◆ **ASSIGNMENT**
Leave the pictures out, and transcribe the material below exactly from the line with "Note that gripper" to the line with "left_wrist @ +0", both lines included.

◆ **DATA SEGMENT**

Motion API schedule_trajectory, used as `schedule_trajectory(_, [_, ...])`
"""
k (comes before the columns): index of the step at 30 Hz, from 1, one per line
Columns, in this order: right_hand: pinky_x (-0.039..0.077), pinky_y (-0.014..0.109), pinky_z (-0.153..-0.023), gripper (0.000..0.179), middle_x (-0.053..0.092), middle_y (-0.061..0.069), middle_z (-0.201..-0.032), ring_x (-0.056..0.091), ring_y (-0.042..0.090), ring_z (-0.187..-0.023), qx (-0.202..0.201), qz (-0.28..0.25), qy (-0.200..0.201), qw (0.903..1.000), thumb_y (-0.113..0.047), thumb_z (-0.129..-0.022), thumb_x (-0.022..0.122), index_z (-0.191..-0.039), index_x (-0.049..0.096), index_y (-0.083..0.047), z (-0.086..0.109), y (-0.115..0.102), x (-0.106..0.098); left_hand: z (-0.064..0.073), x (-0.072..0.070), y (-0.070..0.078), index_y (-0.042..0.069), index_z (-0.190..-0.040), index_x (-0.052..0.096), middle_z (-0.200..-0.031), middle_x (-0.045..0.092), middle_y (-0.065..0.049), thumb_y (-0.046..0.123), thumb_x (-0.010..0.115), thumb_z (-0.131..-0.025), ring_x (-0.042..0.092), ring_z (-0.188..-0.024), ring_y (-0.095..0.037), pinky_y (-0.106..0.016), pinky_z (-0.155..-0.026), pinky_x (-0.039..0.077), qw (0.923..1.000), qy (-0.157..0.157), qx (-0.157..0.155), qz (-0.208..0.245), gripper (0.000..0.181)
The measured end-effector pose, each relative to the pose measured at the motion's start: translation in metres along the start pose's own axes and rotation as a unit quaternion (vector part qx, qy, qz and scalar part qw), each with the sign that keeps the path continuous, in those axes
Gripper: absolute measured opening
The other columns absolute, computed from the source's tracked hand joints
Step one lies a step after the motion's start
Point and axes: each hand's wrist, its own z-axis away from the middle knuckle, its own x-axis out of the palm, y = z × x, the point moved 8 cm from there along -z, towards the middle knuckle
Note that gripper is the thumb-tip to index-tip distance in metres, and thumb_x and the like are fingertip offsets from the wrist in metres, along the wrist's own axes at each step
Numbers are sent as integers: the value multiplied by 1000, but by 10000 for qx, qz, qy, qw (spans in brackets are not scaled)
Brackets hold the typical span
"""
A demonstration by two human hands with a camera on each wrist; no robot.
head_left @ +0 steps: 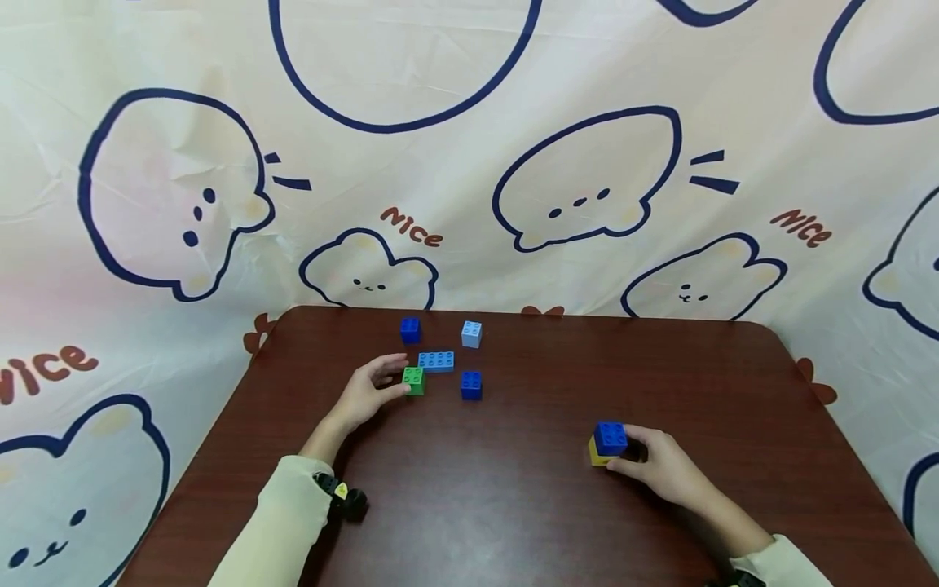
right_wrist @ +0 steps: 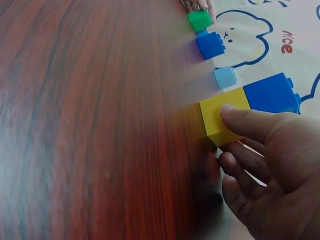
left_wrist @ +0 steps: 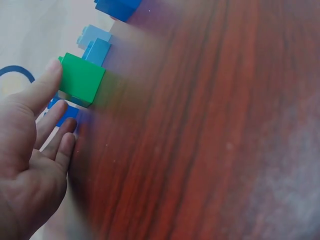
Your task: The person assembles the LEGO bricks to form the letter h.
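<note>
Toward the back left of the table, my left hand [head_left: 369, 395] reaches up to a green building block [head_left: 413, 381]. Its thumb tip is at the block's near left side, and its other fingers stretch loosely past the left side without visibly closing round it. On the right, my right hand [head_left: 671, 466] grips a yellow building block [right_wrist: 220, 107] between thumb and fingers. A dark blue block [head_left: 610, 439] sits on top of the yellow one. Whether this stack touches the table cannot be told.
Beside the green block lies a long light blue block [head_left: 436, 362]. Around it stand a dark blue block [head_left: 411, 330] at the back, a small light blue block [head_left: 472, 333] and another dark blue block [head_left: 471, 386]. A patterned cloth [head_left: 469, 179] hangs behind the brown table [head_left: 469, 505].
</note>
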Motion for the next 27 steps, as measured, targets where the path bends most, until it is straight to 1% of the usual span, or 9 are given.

◆ **OUTPUT FOR THIS EXERCISE**
Note that gripper is the thumb-tip to index-tip distance in metres, and thumb_x and the like are fingertip offsets from the wrist in metres, along the wrist's own axes at each step
Numbers are sent as integers: the value multiplied by 1000, but by 10000 for qx, qz, qy, qw (spans in brackets are not scaled)
Brackets hold the typical span
"""
A demonstration by two human hands with a camera on each wrist; no robot.
head_left @ +0 steps: 
right_wrist @ +0 steps: 
left_wrist @ +0 steps: 

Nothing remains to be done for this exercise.